December 11, 2010. Saturday.
Situation: Moi has gone hunting, and she left a note on the coffee maker that she gave Mway a half cup of dog food this morning and I’m suppose to give her a second half after my walk with her. The snow’s still on the ground. Mway’s lying down on Moi’s bed. It’s 9 and I’m going to go put on my walking clothes.
State of the Path: Outside I immediately notice a bare circle in the snow on the sidewalk where I had placed the chicken’s water dish yesterday – Moi hadn’t left a note about the dish: I guess now I’m suppose to “just know” to haul it out in the morning, like I “just know” to take Mwayla for a walk, so I go back in the house, get it from the laundry room tub, and place it down on the bare circle.

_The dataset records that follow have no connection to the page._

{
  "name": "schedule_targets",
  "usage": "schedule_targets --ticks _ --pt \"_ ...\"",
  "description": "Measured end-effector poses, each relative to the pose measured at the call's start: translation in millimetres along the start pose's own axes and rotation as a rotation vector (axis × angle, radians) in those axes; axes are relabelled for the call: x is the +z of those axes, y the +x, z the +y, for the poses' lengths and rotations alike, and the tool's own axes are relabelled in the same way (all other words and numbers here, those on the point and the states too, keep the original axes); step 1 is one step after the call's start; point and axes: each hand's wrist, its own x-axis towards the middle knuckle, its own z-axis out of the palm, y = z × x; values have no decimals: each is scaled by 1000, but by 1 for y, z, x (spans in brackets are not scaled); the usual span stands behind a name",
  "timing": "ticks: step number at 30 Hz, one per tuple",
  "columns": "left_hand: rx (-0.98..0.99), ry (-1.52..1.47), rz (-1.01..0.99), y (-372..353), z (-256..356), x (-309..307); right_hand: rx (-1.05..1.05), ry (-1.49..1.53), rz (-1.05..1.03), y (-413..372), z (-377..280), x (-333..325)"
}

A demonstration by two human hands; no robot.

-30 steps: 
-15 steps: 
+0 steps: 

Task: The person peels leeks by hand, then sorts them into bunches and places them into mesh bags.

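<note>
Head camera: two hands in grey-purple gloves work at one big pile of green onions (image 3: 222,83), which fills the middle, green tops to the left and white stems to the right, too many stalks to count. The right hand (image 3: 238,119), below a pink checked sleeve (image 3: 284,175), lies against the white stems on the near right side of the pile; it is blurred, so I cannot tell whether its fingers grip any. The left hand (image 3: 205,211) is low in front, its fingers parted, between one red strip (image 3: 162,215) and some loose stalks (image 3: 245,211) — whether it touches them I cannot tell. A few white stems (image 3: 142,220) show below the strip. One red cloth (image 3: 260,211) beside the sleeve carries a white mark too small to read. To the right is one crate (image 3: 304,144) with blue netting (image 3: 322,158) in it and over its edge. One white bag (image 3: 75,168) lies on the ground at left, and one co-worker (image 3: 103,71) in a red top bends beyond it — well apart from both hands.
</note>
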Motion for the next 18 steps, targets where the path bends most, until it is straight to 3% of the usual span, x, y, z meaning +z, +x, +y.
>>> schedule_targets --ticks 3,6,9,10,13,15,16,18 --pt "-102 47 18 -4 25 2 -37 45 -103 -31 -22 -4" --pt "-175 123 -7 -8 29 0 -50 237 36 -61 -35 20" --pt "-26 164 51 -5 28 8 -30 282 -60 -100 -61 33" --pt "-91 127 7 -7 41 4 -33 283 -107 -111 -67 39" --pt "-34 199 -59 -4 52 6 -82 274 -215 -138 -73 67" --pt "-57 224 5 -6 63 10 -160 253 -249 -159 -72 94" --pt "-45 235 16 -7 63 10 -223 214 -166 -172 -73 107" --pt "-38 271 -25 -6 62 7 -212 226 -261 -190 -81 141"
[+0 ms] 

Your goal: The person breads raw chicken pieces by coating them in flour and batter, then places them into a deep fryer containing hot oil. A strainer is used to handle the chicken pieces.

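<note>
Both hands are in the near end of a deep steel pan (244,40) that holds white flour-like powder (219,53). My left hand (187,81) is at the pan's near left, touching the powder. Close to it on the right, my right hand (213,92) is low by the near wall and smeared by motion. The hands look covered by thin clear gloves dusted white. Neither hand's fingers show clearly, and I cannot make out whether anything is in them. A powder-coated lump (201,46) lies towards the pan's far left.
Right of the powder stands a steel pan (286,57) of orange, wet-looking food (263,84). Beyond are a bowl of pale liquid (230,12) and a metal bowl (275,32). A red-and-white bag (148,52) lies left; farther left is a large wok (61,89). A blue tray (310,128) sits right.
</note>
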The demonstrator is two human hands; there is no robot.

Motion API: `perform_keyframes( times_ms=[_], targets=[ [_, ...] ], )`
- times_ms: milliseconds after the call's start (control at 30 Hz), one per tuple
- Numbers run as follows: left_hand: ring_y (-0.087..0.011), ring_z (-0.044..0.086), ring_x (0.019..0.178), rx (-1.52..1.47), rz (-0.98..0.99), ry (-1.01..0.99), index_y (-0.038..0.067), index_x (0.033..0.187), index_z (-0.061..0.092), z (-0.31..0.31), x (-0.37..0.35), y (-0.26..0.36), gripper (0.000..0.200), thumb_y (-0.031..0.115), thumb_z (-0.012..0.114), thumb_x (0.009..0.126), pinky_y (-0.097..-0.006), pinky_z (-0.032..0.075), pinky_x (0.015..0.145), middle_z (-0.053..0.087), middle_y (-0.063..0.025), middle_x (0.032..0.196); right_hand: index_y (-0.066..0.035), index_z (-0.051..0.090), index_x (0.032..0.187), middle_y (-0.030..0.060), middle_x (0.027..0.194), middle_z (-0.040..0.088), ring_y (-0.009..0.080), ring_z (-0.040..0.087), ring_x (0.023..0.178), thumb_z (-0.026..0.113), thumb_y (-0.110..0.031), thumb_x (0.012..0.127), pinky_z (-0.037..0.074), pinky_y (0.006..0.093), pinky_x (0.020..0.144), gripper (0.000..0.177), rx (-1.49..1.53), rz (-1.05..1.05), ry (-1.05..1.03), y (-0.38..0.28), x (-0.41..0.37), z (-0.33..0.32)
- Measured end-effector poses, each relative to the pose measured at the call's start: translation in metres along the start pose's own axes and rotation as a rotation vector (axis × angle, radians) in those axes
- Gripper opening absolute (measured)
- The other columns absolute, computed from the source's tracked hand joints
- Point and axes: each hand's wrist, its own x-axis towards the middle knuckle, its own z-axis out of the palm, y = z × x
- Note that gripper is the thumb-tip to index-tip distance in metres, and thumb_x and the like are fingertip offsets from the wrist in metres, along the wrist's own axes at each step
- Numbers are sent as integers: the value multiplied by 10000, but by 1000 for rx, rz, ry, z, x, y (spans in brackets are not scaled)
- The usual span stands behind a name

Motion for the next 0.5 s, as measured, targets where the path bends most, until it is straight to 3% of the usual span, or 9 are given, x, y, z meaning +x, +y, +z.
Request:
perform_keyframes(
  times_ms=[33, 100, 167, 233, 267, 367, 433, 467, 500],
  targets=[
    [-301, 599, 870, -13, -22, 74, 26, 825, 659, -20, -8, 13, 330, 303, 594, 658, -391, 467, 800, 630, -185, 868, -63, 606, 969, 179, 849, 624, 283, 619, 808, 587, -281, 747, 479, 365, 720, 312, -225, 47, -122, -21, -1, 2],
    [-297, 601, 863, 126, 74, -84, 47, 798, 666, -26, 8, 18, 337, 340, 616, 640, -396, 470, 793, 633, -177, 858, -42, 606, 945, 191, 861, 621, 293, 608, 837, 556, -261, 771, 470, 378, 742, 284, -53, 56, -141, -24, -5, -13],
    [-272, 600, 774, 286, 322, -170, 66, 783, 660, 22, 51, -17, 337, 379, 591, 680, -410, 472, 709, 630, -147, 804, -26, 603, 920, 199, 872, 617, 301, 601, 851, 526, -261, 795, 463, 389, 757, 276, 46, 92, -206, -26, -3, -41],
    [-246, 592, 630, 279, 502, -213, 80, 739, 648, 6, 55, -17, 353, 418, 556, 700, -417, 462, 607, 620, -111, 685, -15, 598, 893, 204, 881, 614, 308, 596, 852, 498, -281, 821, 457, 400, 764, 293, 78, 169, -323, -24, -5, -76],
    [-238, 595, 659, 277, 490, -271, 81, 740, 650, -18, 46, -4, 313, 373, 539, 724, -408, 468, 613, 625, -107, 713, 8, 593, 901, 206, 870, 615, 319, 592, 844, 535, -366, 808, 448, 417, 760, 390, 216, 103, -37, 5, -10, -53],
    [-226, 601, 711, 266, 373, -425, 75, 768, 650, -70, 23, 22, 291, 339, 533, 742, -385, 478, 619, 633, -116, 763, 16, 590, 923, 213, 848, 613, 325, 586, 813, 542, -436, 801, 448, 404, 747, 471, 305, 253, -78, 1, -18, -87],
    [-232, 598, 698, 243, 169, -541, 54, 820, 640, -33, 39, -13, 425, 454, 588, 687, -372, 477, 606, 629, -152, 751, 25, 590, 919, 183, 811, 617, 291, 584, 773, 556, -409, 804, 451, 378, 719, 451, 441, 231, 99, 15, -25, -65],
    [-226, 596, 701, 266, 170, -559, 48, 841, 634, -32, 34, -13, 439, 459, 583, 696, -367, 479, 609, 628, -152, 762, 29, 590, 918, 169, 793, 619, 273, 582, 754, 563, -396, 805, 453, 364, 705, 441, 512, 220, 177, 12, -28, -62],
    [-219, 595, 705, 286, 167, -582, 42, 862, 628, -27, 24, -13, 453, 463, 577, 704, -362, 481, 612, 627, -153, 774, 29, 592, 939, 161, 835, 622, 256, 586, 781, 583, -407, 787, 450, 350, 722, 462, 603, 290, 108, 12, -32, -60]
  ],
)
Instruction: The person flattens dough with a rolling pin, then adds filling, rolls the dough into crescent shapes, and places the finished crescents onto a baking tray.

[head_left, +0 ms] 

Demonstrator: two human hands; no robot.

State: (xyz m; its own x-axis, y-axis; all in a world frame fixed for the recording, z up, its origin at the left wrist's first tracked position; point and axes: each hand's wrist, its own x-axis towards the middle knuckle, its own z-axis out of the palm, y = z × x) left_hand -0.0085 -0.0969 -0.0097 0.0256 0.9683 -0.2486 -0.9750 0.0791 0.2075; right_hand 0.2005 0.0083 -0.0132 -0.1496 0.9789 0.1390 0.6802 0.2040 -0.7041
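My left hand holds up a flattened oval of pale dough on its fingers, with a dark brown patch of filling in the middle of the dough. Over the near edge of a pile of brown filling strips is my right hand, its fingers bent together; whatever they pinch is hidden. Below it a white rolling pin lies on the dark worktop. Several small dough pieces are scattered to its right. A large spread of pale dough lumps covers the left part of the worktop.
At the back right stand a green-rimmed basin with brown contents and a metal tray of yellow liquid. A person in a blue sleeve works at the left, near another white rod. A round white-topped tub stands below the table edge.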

Little birds are flitting around in the lilac bush – I don’t know what they are. Tiny snarls of grass show through the snow at places, especially through the footprints that are all over the place by now. I follow my foot prints down the path, then take the side path. There are no prints in the snow here until I get to the monkey vine portal, where I see some animal prints on the path, and I wish I had brought the Boy’s little pack of cards for identifying animal tracks. But the prints are kind of indistinct, and I think to myself that they’re probably made by rabbits, for what animal do I see out here all the time? A bird sings very melodically in the hedgerow, and it makes me angry that after nearly a year I still can’t identify bird songs. More snow seems to be on the ground out here: the gill-of-the-ground is covered up, and I wonder what happens to it in such a state. The flattened down goldenrod is weighted down by undisturbed snow, so I figure if anything was bedding down here lately it didn’t do so last night. Then I note that the goldenrod is not pressed down all the way to the ground, like it should be if something slept on it, and I guess that it must have just collapsed from the cold, although it has done so in an oddly uniform manner. Past the wigwams and into bug land, I feel ice beneath the snow cracking under my feet.
State of the Creek: The stream is flowing gently, a strip of brown winding through an expanse of white. Actually I can only see it flowing, or trickling, at the rocks; the pools themselves seem stationary, with bits of slushy ice at their edges. Moi’s green plants are covered with snow, and I look at the underwater plants – wonder how much longer these plants will last. A few more little birds flit about – again I’m angry I can’t identify them. I don’t see any prints in the path here, and I realize that Mway has not been following me – she must still be back around the old orchard, maybe sniffing at the rabbit tracks. Finally at the swale I see, pretty distinctly, a set of animal tracks. I follow them toward the feed channel, then over the plank – I see some on the snow-covered ice of the channel. I continue following them to the pin oaks, where they suddenly stop in a dip of the ground. Since I don’t have the Boy’s print packet I have no idea what animal made them, but I consider the possibility that they might have been made by one of the raccoons that Mway and I have disturbed down here, and it makes me happy to think this animal is still managing to live. Back here at the office, though, I do consult the Boy’s packet: it looks like what I saw were not raccoon tracks. If I remember correctly, I counted four toes, and the packet tells me raccoons have five. A red fox has four toes, but there were no claws showing in the prints I saw, which the packet tells me I should see if the prints are those of a red fox. The tracks look mostly like what the packet identifies as those of the “Family Cat,” so I figure they must have been made by a feral cat. Or had Squeak been out last night and had she ventured all the way down to the creek? This morning I had found her in a deep sleep on the top bunk of my bed, lying among the neglected clothes heaped up there.
The Fetch: Up at the clearing, I have to call for Mway. Soon she comes jaunting down the path through the sumacs, indicating to me that she had spent our entire walk up at the old orchard sniffing rabbit tracks. I pitch the stick, making our usual circle, and Mway, though she dashes off after each toss, seems distracted, stopping several times to sniff at the tracks here (which are probably mostly mine and hers). On the second round, after a few tosses, Mway brings the stick back without dropping it, chewing and gobbling at it in her usual fashion. I tell her, “Put it down.” She drops it, spins around once, splashing up snow on my arm sleeve as I bend down to pick up the stick. I toss it again. She goes after it, snatches it up from a tangle of goldenrod, then comes galloping past me, stick athwart her snout, back toward the house.